I have always been a bit of a flirt. For better or for worse, it’s always just been a piece of my personality. Much like that 7 year old on the playground I suppose. If I’m flirting, it’s because I’m interested in you in one way or another, and jibing with word-play and body language is usually my way of conveying that.
Whether it’s me playing the tough girl and issuing challenges for who can out drink the other or win some sort of metaphorical arm wrestling match. Or me playing the smart girl engaging in a duel of words. Or me trying to invite you to take a look at the world through my eyes by asking for advice or shyly being curious about your everyday interests, “So what kind of music is in your car right now?”

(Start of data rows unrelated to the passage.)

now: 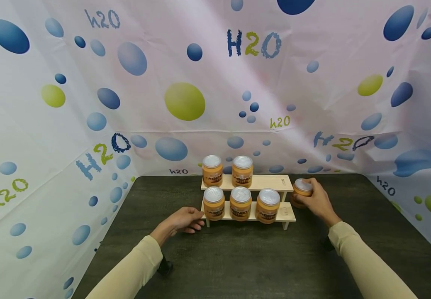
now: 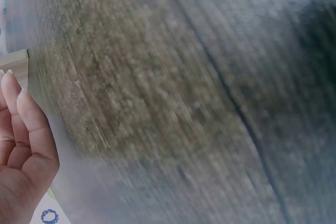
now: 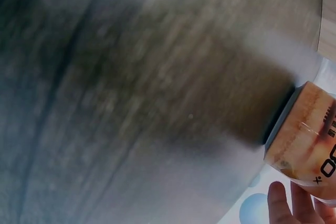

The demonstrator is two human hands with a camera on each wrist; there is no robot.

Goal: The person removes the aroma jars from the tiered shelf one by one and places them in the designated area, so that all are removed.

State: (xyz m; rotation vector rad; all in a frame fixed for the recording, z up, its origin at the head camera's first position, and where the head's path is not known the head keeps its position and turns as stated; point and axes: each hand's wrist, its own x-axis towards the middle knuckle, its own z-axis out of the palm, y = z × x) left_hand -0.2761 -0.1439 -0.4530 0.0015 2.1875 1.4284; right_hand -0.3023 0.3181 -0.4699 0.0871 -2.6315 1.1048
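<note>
We see the right grip (image 1: 317, 201) clamped on a jar (image 1: 300, 200), thumb and fingers about its sides below the lid. The jar lies left of that palm, just beside the right end of the wooden stand (image 1: 273, 182), its long axis upright or nearly so; we cannot tell whether its base meets the tabletop (image 1: 237, 261). As we judge it, this sideways gap between jar and stand matters most, and the right hand is much the nearer. The left grip (image 1: 186, 220) holds no jar: its fingers are loosely bent at the stand's lower left end, touching or nearly so.

Two upper jars (image 1: 212, 176) and three lower jars (image 1: 240, 208) share the stand. Their dark labels seem to begin "A-", but we find the rest too small to spell surely; the right wrist view shows a large "O" turned sideways. On the backdrop (image 1: 215, 25) we read "H2O" and "h2O"
</note>
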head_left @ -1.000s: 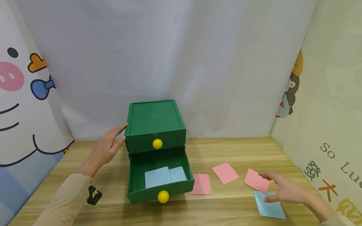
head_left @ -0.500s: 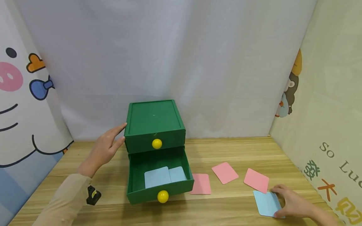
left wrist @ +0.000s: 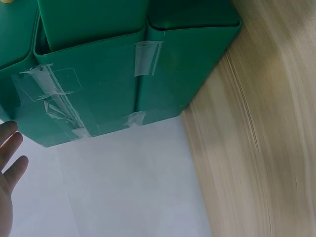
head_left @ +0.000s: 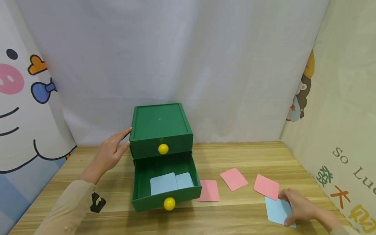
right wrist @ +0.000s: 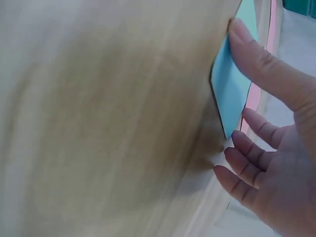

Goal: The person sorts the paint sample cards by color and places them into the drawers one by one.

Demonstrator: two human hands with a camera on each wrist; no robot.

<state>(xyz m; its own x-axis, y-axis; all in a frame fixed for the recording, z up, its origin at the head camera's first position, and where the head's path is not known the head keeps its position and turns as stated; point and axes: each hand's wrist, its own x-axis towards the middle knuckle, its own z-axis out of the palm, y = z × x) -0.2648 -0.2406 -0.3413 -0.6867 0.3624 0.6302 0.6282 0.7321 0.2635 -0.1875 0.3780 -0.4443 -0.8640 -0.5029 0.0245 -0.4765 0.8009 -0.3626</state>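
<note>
Head view: green drawer unit near the far edge of the table, left of middle. Top drawer closed, open drawer pulled out below it. First blue card and second blue card lie inside, toward its front wall; anything under them is hidden. So two blue ones look done.

Third blue card is on or just above the table toward its near right corner, not in the drawer. Right hand has it: thumb and index finger pinch across opposite edges, other fingers slightly spread under the palm in the right wrist view. Grip seems set; can't tell if the card is off the wood.

Left hand holds nothing, fingers a bit apart, tips against the unit's left side, probably steadying it. Left wrist view shows clear tape on the unit's outside.

Near pink card is partly hidden by the drawer; middle pink card sits between the drawer and the table's right edge; far pink card is right by the third blue one, contact unclear. Left, as far as shows: one blue to place, three pinks loose, drawer not closed.
</note>
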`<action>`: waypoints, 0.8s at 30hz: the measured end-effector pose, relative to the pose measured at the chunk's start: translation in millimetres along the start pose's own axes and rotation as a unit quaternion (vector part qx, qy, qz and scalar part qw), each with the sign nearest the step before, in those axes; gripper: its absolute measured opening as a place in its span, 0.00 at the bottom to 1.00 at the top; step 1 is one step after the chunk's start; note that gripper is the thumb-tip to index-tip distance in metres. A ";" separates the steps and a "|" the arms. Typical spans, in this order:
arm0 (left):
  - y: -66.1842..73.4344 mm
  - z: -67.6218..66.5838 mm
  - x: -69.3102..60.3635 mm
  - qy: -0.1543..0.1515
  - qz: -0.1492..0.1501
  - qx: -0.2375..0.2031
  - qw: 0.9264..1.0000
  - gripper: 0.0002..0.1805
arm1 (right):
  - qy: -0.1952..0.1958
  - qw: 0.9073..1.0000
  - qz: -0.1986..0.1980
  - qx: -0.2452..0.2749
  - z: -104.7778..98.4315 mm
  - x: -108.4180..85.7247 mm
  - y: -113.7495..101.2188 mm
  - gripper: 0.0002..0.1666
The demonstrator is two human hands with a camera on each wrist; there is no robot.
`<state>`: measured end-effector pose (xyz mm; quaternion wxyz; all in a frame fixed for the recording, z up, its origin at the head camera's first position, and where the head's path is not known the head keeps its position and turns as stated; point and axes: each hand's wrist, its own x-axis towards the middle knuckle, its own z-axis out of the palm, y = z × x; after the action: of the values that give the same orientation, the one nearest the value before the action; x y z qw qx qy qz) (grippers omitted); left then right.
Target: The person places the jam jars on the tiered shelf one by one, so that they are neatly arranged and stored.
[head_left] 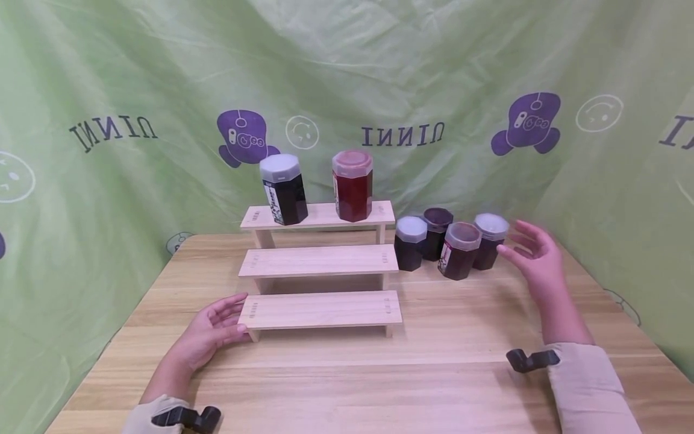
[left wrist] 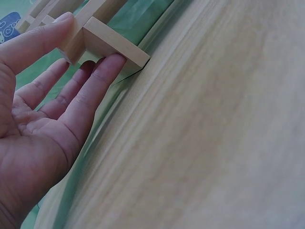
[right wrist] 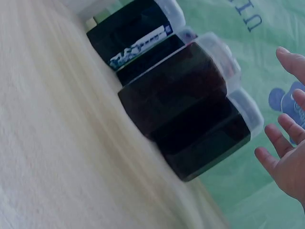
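Observation:
A three-step wooden rack [head_left: 320, 310] stands on the table. The left hand [head_left: 214, 328] touches the left end of its lowest step; in the left wrist view the fingers [left wrist: 97, 78] lie at the wooden end piece [left wrist: 112, 40]. The right hand [head_left: 537, 259], fingers spread and holding nothing, is just right of a white-lidded dark jar [head_left: 488, 244]. The right wrist view shows this hand [right wrist: 288, 157] apart from the jars [right wrist: 209, 138]. On the top step stand a white-lidded dark jar [head_left: 287, 196] and a pink-lidded red jar [head_left: 353, 190].
Several jars [head_left: 459, 256] stand grouped on the wooden table [head_left: 336, 392], right of the rack. A green printed cloth [head_left: 325, 66] hangs behind and at both sides of the table. Black wrist mounts are on both sleeves [head_left: 585, 380].

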<state>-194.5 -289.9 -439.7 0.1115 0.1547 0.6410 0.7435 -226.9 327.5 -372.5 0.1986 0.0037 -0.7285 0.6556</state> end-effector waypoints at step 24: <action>0.9 1.3 0.9 -0.003 -0.009 -0.010 1.000 0.37 | 0.014 0.994 0.105 -0.007 1.3 20.4 56.1 0.55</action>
<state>-194.8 -288.5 -438.6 0.1216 0.1499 0.6346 0.7484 -260.9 339.3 -420.1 0.1389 -0.0829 -0.7268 0.6676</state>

I know, it all sounds a wee bit childish doesn’t it? I could plead only child syndrome. It explains just about everything. My lack of experience connecting with people in day to day situations. My awkwardness in social situations. My lack of finesse in navigating interpersonal relationships. Although I know other only children who don’t suffer from the same ineptitude. But ultimately I think it’s just how I figured out how to share myself with people.
It’s also a way for me to let go a bit. To free that playful side of me that I usually keep tethered. When I let myself off the leash though, I wake up the next morning and dissect everything that I said and did. Inevitably I find something that was just a bit too daring and end up burying my head in my pillow willing my remembrance to be wrong. I didn’t really make that big an ass of myself. Did I?
Whether I did or not isn’t up to me of course. It’s all about perception. And regardless of how much work I do or how much confidence I gain, my perspective will always be off when it comes to evaluating my own actions. My biggest hope is that there will come a day when I can just shrug it off and flirt my way through another day.